One final entry into this group is another Alpine character. In various Swiss towns on either New Year’s Eve or January 13th groups of men dress up as various characters, the Silvesterklaus. They go from house to house, singing, yodelling and wishing everyone a Happy New Year. Among the Silvesterklaus is a character played by men, the Schöne. The name means “beautiful”, and the men put on traditional female Swiss costumes and wear masks of a young woman’s face with a large, elaborate, and very heavy headdress.

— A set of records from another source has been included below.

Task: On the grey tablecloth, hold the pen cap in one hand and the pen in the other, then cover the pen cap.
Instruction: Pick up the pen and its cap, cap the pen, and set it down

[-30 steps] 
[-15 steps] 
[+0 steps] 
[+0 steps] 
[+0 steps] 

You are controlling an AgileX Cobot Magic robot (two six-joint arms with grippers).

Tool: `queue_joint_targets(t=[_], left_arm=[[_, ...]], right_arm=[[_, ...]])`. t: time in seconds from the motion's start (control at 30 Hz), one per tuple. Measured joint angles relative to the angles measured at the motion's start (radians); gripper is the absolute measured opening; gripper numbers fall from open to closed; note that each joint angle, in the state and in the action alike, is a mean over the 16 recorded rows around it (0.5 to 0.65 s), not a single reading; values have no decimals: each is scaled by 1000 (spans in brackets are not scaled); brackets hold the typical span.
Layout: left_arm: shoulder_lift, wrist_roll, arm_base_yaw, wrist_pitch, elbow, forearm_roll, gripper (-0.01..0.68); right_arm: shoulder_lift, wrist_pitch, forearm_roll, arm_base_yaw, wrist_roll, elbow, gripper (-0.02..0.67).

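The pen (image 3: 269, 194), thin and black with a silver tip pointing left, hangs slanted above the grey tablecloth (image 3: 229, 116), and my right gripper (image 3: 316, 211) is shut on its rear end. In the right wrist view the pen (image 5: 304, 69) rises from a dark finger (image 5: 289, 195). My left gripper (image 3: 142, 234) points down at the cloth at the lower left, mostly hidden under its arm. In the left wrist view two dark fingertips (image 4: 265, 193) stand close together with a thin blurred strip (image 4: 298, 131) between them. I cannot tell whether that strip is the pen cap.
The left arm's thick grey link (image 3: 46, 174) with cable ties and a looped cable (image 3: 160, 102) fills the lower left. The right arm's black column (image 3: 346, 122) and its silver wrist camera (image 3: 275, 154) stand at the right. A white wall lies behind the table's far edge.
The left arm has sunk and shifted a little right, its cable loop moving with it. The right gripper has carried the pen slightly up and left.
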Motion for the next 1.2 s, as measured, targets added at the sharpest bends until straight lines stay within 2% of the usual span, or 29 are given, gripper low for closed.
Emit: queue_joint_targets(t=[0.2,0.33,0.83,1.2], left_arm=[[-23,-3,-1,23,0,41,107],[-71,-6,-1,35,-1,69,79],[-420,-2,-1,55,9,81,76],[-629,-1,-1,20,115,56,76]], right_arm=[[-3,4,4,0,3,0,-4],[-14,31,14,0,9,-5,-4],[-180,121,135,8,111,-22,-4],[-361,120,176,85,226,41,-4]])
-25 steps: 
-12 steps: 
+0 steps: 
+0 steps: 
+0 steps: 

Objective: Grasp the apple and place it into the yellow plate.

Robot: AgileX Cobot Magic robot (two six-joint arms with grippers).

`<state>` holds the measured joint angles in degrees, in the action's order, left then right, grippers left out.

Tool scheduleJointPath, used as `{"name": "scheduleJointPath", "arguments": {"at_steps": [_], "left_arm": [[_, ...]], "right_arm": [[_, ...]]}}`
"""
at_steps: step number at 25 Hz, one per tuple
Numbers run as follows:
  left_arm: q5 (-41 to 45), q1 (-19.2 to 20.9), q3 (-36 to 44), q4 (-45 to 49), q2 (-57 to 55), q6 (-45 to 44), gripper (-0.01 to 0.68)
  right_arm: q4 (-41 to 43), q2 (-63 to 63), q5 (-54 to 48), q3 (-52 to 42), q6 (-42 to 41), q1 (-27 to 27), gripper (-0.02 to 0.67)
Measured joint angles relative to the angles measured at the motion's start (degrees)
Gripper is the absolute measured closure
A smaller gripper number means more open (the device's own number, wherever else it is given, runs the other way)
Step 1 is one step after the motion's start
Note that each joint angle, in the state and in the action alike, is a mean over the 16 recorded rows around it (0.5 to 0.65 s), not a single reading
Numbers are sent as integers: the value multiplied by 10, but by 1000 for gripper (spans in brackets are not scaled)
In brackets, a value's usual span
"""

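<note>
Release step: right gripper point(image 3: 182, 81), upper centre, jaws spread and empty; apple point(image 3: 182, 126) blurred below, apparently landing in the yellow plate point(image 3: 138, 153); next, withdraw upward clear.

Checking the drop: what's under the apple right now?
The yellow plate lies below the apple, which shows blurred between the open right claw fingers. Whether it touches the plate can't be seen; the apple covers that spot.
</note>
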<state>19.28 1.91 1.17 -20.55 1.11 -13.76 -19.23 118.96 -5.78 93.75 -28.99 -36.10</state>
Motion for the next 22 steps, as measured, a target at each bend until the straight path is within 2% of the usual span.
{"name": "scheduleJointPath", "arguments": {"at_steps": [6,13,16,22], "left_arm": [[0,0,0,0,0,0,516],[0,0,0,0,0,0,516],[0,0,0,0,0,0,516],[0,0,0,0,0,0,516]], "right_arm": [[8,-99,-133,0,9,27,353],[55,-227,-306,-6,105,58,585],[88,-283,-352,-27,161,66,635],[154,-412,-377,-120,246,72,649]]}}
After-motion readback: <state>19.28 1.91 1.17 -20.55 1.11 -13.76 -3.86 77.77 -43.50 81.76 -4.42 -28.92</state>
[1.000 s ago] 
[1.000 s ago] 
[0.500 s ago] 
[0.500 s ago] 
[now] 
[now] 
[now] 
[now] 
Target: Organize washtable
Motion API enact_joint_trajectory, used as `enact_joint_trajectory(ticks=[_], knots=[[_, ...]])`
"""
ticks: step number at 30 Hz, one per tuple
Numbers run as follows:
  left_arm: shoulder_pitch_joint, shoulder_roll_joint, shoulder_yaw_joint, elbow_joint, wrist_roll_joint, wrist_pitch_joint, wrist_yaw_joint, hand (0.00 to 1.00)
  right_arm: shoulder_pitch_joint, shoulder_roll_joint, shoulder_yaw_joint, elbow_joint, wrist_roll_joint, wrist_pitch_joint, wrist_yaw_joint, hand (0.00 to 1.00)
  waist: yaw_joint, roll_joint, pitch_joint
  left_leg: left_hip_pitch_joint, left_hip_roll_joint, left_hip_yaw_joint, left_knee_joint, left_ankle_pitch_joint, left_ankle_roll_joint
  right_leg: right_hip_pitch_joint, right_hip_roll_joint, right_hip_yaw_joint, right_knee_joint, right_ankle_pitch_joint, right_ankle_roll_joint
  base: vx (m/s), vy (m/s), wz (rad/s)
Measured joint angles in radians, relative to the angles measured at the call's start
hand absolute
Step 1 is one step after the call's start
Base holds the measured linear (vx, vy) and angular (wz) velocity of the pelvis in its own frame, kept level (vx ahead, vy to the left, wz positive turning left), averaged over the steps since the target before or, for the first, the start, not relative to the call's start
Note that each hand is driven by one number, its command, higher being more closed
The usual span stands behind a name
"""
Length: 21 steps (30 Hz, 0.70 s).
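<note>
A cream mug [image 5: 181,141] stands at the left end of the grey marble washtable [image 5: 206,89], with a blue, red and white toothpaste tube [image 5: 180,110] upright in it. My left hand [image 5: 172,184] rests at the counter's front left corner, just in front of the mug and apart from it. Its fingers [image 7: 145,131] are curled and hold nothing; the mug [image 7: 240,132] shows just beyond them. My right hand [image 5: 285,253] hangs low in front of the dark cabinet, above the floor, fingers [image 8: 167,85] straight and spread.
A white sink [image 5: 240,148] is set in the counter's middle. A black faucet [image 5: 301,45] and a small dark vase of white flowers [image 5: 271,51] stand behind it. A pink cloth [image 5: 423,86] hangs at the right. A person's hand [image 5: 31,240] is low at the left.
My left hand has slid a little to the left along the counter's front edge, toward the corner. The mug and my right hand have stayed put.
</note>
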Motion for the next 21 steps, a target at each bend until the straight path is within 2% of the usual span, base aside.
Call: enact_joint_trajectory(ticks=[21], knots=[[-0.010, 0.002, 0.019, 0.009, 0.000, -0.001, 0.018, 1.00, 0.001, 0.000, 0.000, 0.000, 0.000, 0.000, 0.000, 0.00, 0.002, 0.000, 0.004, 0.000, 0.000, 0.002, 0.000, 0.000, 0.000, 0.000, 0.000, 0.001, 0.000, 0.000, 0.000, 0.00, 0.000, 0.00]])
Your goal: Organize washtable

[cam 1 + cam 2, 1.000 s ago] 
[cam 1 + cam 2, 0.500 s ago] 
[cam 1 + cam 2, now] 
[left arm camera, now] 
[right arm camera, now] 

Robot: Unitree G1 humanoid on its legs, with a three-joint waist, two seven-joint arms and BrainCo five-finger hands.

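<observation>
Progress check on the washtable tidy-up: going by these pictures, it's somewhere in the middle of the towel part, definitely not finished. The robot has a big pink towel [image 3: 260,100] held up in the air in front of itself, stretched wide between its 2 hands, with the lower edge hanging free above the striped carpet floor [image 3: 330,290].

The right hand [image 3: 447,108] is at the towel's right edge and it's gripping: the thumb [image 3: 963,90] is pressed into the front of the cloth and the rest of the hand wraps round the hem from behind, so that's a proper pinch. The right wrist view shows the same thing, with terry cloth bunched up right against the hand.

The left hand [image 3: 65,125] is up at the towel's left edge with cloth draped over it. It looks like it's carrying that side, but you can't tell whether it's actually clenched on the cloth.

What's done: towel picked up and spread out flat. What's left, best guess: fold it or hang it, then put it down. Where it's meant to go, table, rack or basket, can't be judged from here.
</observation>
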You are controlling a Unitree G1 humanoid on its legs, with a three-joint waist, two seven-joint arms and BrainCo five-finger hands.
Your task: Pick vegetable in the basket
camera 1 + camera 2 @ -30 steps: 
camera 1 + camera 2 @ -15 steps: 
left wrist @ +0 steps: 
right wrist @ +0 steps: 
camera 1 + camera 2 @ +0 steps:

But what about women dressing as male characters? While the majority of the cross-dressing roles have been men in drag there have been a few instances in modern times of women playing male roles. As mentioned above and last week, the instances of women playing the Christkind came about because the gender of the character itself changed gender from male to female. Instances of women playing male characters have increased in recent years, particularly as one of the most controversial Christmas character of our time, Zwarte Piet.

Discussing and analysing the attributed racism attributed to Zwarte Piet, the black-faced companion of Sinterklaas, is outside the scope of this blog. What these accusations, modern interpretations of race that have no relation to the historical development of the character, have forced the Dutch to question Piet’s inclusion in Christmas festivities. In a lot of places a compromise has taken place. Instead of Piet appearing in black face he has begun to appear in red-face, green-face, blue-face, and any other colour. At the same time more women are playing Piet, and the traditional male name and gender of the character is generally retained. A similar change is beginning to occur in portrayals of the demonic Krampus. With the increase in the worldwide appeal of the character more women are beginning to dress up as a new character, a female Krampus, in traditional European festivals. Krampus has always been regarded as a male demon. Both the Krampus and Piet are instances of a traditional character evolving before our very eyes.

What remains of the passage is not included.